The Federal Low-Income Housing Tax Credit was created by the Tax-Reform Act of 1986 and extended by the revenue Reconciliation Acts of 1989 and 1992 in order to encourage the private sector to invest in the construction and rehabilitation of housing for low- and moderate-income families. The law gives states an annual tax credit allocation based on population and is administered by the Federal Internal Service (IRS) in accordance with Section 42 of the Internal Revenue Code.
The Low-Income Housing Tax Credit (LIHTC) program helps create affordable apartment communities with lower than market rents by offering tax incentives to the property owners (not the tenant renting the unit). Properties may contain market rate units that are not financially assisted, in addition to reduced rent LIHTC units under a tiered rent structure. A tiered rent structure means that it’s possible for the same unit to have different rent amounts for occupants with different incomes. LIHTC units may also have a rental subsidy program attached to them, such as the Project-Based Section 8 program.
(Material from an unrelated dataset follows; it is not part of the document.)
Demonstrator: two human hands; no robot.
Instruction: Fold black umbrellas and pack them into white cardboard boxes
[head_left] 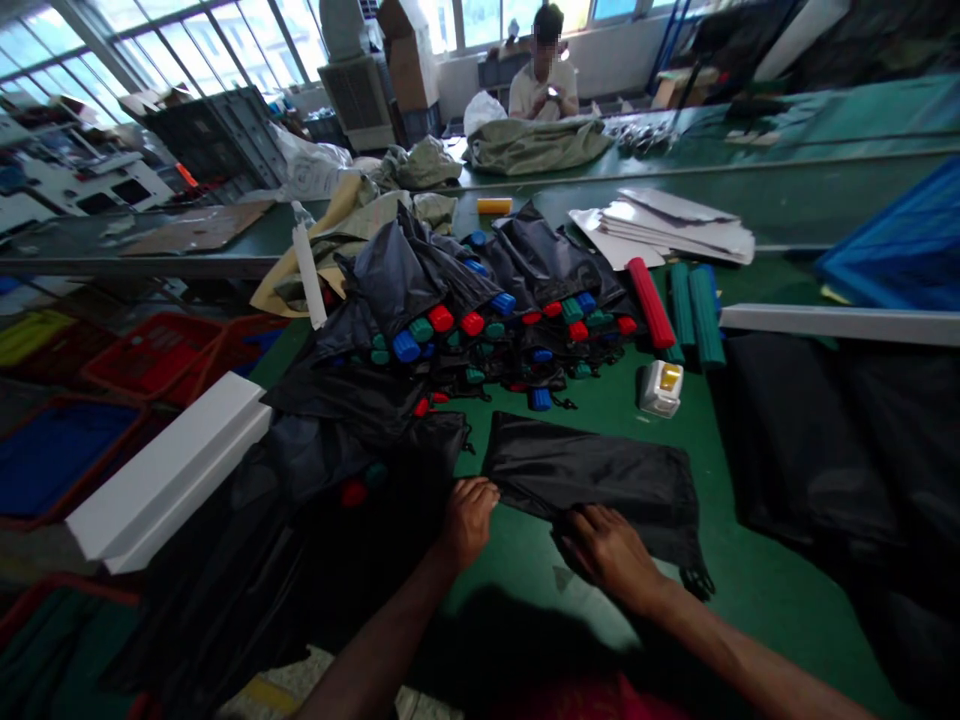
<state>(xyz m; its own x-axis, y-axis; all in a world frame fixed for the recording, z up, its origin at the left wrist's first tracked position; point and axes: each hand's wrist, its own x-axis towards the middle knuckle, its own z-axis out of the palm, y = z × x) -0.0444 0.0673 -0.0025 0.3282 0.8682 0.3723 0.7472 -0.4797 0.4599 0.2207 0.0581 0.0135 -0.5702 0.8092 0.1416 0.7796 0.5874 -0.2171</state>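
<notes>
A flat black fabric pouch lies on the green table in front of me. My left hand is closed on the pouch's left edge, fingers curled over it. My right hand presses on the pouch's near edge with fingers bent, pinching the fabric. Behind the pouch sits a heap of black pouches with red, blue and green plastic handles poking out.
A small white and yellow device stands right of the heap, beside red and green rolls. Grey sheets lie further back. White channel pieces flank the table, crates at left. A person sits at the far end.
</notes>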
Our LIHTC properties are attached to and ran in conjunction with our PBRA properties which is a bit complex with regulations spanning two types of affordable housing programs. It also requires that two sets of files, verifications and other documents be executed and maintained. Our LIHTC properties have tiered income limits where some units may be reserved for families earning 60% or less of the AMI and other units are set aside only for families earning 40% or even 30% of the AMI.